**Your task**
Only the lines that contain the string "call" belong in the answer; pull them from the records.

**Supplied information**
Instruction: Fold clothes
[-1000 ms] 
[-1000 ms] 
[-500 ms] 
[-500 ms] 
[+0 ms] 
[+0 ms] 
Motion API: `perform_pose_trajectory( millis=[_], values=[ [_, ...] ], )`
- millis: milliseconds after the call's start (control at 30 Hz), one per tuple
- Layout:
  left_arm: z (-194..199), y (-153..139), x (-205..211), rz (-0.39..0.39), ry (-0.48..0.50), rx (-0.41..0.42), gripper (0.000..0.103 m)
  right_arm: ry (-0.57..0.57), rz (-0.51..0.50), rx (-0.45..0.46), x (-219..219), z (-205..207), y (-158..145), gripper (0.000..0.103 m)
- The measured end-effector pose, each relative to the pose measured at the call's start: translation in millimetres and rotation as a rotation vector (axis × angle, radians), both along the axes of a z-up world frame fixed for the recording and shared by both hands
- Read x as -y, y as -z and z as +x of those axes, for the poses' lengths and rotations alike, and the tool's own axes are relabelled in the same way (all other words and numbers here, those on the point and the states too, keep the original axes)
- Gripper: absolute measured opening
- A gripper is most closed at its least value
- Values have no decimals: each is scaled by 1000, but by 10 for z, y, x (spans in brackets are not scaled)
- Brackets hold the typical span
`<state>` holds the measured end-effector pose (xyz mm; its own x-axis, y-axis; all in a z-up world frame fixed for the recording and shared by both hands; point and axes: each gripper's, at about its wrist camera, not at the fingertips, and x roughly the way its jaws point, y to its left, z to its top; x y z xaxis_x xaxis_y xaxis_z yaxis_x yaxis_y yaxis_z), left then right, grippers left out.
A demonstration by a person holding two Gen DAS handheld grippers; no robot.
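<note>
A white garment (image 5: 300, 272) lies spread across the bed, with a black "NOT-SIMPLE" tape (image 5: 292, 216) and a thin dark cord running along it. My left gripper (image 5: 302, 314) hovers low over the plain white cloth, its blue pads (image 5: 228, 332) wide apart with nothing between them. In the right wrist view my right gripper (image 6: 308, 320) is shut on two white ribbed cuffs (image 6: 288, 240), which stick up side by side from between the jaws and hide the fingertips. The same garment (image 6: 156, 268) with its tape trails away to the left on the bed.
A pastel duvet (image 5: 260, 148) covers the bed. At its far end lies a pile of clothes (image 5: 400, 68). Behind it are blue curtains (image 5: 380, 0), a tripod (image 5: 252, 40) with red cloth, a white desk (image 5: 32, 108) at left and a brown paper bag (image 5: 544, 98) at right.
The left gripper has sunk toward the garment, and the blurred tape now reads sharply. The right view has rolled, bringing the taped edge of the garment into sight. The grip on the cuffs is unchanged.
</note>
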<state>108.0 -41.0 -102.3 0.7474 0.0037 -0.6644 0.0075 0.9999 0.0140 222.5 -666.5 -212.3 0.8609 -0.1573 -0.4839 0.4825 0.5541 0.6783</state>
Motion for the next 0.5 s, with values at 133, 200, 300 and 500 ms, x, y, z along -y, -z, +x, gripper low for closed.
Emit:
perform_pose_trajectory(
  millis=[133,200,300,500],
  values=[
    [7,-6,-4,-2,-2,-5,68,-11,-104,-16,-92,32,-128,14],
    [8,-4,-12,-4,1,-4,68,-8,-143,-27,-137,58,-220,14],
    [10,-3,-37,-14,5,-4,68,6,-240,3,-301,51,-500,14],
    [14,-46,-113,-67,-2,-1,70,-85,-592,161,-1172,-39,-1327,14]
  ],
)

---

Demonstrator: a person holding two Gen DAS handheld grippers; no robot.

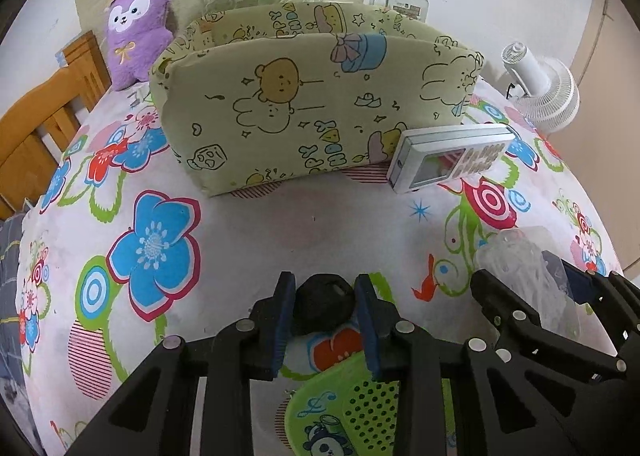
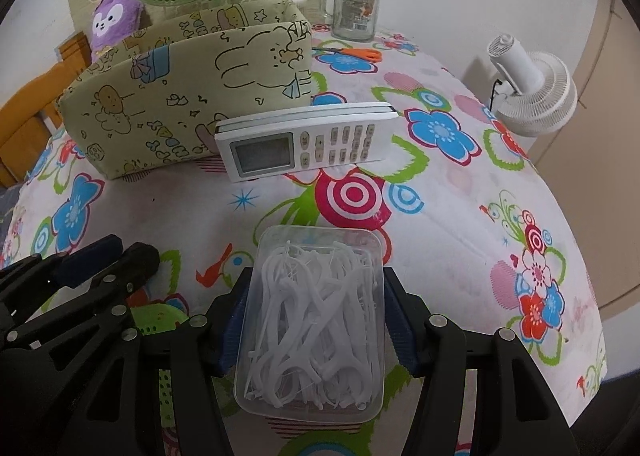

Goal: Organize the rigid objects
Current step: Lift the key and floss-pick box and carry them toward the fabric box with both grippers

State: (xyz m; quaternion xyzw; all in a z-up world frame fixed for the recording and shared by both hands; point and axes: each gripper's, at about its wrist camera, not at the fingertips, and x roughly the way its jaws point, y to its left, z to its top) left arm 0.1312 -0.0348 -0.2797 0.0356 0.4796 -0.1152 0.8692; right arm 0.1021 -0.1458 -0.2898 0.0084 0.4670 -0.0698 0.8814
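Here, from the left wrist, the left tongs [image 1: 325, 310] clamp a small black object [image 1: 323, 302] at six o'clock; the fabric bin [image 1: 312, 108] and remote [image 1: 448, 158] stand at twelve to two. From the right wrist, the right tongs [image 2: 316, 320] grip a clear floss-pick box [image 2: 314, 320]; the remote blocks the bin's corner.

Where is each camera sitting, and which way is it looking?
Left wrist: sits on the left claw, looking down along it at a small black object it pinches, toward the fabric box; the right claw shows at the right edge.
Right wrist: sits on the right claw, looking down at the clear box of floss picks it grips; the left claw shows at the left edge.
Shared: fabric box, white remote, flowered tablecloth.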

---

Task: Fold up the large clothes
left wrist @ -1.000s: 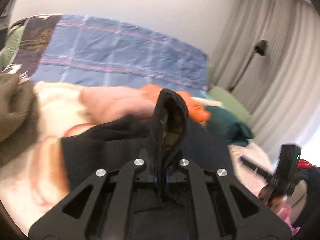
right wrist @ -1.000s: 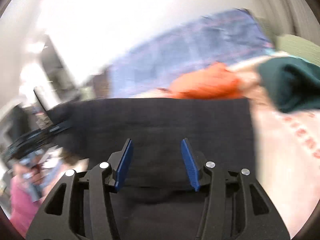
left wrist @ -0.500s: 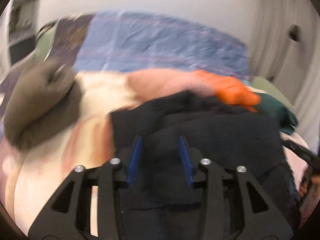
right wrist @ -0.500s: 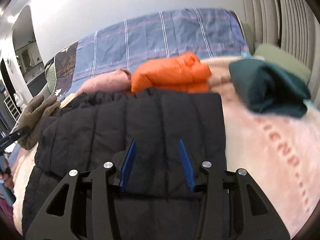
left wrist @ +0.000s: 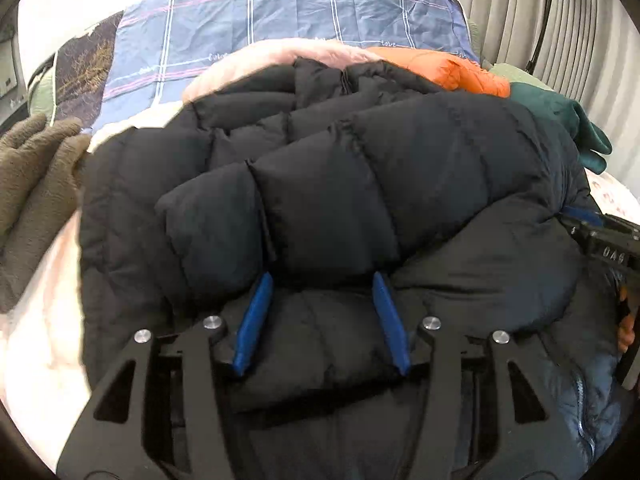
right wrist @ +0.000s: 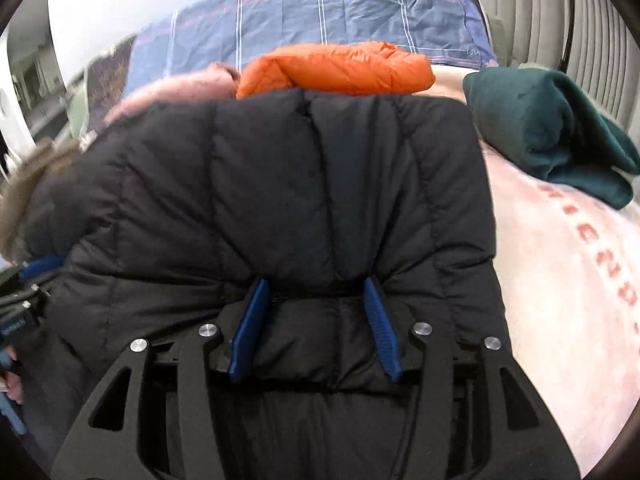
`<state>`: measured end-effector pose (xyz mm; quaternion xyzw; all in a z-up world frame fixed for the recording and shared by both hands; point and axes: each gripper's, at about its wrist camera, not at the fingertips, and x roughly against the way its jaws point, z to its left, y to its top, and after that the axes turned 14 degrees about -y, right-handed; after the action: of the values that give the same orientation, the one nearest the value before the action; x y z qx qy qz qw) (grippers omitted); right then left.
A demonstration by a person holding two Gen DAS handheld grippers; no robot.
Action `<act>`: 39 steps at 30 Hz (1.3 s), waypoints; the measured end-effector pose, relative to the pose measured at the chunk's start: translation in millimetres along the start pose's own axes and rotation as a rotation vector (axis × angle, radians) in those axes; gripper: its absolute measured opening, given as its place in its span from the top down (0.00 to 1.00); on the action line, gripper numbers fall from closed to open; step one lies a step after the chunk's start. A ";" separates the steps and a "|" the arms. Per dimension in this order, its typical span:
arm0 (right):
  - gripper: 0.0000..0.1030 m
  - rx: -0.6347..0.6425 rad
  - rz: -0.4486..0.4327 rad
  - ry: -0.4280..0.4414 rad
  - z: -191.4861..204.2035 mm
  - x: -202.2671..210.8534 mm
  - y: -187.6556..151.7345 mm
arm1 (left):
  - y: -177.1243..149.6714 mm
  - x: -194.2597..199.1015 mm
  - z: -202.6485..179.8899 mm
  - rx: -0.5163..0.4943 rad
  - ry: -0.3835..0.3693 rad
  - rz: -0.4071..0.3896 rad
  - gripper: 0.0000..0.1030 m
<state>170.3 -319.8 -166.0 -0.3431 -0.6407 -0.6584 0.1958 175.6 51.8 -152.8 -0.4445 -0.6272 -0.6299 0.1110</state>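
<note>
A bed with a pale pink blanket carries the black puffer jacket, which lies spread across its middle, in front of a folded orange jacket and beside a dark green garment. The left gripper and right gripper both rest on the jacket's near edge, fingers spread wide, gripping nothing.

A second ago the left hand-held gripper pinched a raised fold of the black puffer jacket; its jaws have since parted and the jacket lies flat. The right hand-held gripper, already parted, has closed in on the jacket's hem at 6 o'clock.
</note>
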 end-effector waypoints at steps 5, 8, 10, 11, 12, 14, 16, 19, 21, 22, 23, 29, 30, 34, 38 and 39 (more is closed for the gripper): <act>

**Response to this task**
- millis: milliseconds after the call's start (control at 30 Hz), one per tuple
- The measured end-effector pose, each relative to the pose measured at the call's start: translation in millimetres and rotation as a rotation vector (axis × angle, radians), both along the axes of a z-up world frame fixed for the recording and shared by both hands

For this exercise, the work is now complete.